Off Broadway Reviews
Yet, miraculously, within the insoluble contemporary and existential morass, Gilman has crafted a profoundly human and deeply moving portrait of four psychologically damaged characters muddling through a world in chaos. Directed by Robert Falls, the tightly constructed play moves deftly between comedy and tragedy, and only rarely do the narrative developments betray the writer's hand at work.
Taking place in one of the few remaining prairies in Wisconsin, the action of Swing State is confined to the open kitchen and living room areas of an old, Midwestern farmhouse. (The scenic design by Todd Rosenthal perfectly captures the solidness of the home, which is adorned with generations of accumulated furniture and bric-a-brac. The set is nicely complemented by Eric Southern's moody lighting.) The title, of course, refers to the widely publicized battleground state, which helped Donald Trump win the presidency in 2016, but it also refers to the shifting emotional circumstances of the characters, who are all dealing with the aftershocks of personal trauma.
The farmhouse belongs to Peg (Mary Beth Fisher), a former high-school guidance counselor and recent widow. As is obvious from the first few moments of the play while she is distractedly making zucchini bread, Peg is struggling with grief, and she contemplates using the sharp knife on herself rather than for chopping the walnuts in front of her. She finds some solace, though, in her motherly care of Ryan (Bubba Weiler), a young man in his twenties who spent time in prison for brutally assaulting a man in a barroom brawl. Now sober and driving a bread truck, Ryan still has occasional and debilitating panic attacks, and only Peg, it seems, can talk him through them.
When Peg reports a cache of missing tools and an old gun from her property, she is visited by the local police force, including Sheriff Kris (Kirsten Fitzgerald), a haughty and unpleasant officer, and her deputy, the kindly and dutiful Dani (Anne E. Thompson), who happens to be the niece of the sheriff. (Evelyn Danner's costumes beautifully show the officiousness of the officers through their carefully pressed and constraining uniforms compared with the relaxed and loose clothing of Peg and Ryan.) Both women are also carrying their own burdensome emotional baggage, the effects of which are evident in their work lives.
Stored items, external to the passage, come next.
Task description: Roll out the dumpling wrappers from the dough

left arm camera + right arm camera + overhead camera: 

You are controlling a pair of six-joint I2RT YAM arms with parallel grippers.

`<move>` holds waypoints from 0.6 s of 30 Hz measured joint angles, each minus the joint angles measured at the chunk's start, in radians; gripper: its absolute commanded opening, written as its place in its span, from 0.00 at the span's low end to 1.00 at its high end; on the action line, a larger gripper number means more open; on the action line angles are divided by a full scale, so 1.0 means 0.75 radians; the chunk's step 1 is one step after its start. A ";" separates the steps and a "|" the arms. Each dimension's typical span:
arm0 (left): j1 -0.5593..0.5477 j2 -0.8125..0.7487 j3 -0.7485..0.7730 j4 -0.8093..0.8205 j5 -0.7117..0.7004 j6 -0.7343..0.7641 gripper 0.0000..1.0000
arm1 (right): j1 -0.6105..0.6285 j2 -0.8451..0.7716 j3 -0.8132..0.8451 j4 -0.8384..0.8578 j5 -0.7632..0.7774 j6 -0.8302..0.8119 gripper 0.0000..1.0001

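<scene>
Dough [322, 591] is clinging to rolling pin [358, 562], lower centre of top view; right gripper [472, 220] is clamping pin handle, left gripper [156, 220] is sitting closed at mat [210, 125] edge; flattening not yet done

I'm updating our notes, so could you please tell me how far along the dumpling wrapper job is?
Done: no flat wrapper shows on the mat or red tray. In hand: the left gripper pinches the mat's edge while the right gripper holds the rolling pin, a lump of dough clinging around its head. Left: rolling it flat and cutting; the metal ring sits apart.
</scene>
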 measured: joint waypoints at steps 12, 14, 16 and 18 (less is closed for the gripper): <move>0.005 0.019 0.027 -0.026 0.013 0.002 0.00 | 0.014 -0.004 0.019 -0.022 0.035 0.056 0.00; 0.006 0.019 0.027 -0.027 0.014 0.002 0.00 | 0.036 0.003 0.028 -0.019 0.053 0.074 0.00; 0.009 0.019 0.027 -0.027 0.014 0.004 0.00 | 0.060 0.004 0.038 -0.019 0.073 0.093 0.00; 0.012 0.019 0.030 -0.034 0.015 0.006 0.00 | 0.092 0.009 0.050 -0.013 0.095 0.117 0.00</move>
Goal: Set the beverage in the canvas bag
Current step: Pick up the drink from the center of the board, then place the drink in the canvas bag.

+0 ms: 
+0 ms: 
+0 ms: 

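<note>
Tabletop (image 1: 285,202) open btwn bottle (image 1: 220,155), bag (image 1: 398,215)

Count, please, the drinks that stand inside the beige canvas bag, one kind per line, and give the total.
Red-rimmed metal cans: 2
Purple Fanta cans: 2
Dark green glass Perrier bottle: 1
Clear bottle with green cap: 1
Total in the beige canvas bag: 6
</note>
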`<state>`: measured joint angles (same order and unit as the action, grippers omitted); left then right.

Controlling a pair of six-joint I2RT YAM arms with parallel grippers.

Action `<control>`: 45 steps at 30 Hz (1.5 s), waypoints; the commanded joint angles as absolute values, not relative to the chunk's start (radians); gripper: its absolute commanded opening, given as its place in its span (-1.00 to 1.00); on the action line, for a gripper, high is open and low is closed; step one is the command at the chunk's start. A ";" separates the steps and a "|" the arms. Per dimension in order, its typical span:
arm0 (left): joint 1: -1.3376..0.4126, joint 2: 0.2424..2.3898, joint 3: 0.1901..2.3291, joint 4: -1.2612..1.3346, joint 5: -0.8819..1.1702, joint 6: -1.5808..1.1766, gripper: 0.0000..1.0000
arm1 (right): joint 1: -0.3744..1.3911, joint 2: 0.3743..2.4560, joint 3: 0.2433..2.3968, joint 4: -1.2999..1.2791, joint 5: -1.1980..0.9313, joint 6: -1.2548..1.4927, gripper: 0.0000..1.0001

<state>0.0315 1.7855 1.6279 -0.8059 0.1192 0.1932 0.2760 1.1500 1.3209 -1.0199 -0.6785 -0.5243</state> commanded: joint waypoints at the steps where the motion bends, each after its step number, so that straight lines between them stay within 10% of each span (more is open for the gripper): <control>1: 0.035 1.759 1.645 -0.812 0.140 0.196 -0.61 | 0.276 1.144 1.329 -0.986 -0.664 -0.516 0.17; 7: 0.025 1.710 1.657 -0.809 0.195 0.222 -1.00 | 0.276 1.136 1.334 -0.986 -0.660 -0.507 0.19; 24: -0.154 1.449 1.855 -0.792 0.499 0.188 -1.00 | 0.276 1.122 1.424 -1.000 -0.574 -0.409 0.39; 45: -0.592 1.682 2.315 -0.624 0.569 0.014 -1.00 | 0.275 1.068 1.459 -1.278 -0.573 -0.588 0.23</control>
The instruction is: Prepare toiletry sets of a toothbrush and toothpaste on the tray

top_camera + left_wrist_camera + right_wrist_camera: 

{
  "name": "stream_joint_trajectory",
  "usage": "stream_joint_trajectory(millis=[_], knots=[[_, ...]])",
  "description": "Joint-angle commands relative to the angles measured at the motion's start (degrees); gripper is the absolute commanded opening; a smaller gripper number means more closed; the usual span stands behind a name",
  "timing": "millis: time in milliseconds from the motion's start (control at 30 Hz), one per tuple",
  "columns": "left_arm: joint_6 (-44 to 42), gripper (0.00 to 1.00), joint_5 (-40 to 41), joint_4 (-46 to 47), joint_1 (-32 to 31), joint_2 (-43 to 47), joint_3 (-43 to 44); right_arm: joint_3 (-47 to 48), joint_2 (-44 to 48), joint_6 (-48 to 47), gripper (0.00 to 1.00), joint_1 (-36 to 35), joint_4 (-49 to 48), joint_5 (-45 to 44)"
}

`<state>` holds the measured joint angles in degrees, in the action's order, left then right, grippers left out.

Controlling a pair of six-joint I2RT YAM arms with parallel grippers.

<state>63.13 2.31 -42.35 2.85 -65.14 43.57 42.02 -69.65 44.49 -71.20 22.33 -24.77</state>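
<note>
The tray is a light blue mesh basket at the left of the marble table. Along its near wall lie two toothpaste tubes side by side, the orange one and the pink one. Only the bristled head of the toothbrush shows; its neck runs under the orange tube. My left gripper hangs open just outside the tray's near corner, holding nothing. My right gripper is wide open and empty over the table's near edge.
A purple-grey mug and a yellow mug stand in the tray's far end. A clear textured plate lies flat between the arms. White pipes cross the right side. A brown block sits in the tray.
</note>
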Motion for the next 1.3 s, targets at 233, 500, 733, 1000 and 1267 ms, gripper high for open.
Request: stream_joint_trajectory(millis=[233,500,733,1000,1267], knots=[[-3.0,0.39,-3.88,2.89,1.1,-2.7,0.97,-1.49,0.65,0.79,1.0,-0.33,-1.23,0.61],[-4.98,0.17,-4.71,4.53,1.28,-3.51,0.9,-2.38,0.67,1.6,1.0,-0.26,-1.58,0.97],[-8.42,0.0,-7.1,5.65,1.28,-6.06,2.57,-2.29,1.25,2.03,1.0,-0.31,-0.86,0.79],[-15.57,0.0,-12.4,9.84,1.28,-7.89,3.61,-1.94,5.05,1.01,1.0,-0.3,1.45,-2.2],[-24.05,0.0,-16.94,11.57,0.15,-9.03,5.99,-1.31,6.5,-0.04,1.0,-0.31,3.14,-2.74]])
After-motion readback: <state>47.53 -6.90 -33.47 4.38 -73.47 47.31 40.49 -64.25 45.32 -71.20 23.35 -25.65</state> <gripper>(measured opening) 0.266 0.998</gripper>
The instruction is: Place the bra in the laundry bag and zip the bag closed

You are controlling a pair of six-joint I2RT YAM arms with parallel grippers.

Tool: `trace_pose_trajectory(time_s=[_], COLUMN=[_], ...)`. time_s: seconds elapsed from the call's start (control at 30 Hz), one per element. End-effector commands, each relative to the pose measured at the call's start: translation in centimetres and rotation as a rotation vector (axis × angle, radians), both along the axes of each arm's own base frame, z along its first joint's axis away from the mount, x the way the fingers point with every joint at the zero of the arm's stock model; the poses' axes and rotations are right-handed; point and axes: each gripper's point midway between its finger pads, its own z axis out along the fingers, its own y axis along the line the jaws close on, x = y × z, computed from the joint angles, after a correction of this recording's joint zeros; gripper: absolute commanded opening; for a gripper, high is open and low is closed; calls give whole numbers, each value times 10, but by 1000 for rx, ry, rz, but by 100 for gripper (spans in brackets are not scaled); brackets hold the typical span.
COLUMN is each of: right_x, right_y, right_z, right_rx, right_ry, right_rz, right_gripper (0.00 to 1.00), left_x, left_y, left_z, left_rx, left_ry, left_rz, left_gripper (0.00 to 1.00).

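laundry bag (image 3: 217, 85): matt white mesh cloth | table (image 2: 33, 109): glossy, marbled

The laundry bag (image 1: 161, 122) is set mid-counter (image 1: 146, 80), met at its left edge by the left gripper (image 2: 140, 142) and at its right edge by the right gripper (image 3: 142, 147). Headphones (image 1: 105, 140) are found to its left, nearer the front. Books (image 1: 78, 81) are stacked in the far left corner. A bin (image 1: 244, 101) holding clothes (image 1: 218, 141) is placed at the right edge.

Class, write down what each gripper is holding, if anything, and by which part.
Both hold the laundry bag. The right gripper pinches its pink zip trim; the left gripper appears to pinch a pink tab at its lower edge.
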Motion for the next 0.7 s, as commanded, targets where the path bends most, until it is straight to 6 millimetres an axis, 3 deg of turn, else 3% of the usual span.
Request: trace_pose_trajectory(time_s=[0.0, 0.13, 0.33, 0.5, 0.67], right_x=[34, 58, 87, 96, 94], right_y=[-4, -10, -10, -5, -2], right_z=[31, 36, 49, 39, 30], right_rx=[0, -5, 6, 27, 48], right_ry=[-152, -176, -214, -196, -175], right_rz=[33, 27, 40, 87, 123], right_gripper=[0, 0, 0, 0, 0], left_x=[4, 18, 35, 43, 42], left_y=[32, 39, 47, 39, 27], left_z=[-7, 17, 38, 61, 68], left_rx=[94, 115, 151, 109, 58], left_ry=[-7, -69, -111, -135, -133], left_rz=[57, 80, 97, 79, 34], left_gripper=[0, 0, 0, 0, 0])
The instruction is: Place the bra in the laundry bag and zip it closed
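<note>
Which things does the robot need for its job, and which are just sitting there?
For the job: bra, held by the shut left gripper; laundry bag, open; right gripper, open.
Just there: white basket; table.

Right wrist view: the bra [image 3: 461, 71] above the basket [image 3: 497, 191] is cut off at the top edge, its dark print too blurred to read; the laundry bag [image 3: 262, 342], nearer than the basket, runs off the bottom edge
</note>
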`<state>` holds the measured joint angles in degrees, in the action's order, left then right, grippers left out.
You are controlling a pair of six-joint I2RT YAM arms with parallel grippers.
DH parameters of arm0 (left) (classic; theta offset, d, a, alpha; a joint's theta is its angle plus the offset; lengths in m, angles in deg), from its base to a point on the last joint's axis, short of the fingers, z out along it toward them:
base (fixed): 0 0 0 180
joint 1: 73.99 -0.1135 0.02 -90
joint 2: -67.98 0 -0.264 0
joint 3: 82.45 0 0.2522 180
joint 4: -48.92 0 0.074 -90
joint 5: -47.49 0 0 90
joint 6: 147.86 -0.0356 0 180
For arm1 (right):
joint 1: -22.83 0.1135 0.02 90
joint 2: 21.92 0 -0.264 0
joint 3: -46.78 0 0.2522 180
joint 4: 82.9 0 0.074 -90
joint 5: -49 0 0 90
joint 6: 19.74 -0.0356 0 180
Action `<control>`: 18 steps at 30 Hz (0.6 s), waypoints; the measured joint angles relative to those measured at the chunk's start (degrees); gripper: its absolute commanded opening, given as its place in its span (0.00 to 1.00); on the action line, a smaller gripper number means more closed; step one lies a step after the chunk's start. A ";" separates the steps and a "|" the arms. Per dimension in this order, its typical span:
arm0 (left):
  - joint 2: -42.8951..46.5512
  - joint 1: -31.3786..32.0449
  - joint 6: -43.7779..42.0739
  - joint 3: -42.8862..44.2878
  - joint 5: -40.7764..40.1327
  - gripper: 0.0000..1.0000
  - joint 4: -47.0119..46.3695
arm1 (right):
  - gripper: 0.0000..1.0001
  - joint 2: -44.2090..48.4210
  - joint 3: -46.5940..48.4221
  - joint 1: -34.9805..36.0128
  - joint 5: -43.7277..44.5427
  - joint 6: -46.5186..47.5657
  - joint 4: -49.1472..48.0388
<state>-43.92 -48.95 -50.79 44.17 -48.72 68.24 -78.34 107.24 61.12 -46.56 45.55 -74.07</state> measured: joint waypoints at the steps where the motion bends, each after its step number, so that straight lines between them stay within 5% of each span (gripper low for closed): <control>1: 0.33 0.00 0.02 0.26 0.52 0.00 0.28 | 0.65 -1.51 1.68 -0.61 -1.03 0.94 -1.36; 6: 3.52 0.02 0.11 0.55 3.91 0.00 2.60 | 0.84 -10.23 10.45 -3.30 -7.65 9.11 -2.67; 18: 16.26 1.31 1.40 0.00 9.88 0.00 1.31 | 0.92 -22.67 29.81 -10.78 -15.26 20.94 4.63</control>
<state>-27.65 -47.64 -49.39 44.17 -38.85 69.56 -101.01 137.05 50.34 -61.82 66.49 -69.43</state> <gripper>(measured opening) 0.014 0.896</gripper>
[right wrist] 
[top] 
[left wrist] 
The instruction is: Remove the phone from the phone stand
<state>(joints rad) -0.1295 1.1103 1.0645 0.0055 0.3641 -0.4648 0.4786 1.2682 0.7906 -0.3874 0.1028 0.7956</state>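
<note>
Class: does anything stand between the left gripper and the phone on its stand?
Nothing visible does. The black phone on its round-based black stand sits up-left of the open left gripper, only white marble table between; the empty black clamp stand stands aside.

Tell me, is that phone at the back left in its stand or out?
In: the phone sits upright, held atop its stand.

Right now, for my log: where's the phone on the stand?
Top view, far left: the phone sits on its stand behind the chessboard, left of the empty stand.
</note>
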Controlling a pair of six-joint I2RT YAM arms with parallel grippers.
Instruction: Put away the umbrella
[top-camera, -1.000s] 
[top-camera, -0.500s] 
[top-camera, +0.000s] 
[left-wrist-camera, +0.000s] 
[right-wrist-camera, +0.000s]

It turns out, the investigation into the whereabouts of the vanished objects provides the catalyst for revelations and betrayals.
Recreating the roles they performed at the Goodman in the fall of 2022, the cast of four offer finely etched, lived-in performances. At the center of the play, Fisher is astonishing. She simultaneously imbues her character with compassion for others, particularly Ryan and Dani, and generalized anger toward people, including those who support Trump and the inconsiderate masses who seem bent on destroying nature.
As Ryan, Weiler is suitably enigmatic. As an ex-con, Weiler keeps a seething anger closely in check, and while Ryan is generally likeable and boyish, he is not completely trustworthy either. Fitzgerald is tasked with the most difficult part of making the stereotypically bad cop Kris into more than just a plot motivator, and to her credit, she succeeds. Thompson is a warm and sympathetic presence as a character who joined the police force after nearly succumbing to crippling depression.
The play's ending is a little too pat, and Gilman's attempts to bring order to a world in utter disarray doesn't quite ring true. Still, Swing State shows that human empathy and environmental conscientiousness can take root in places we least expect.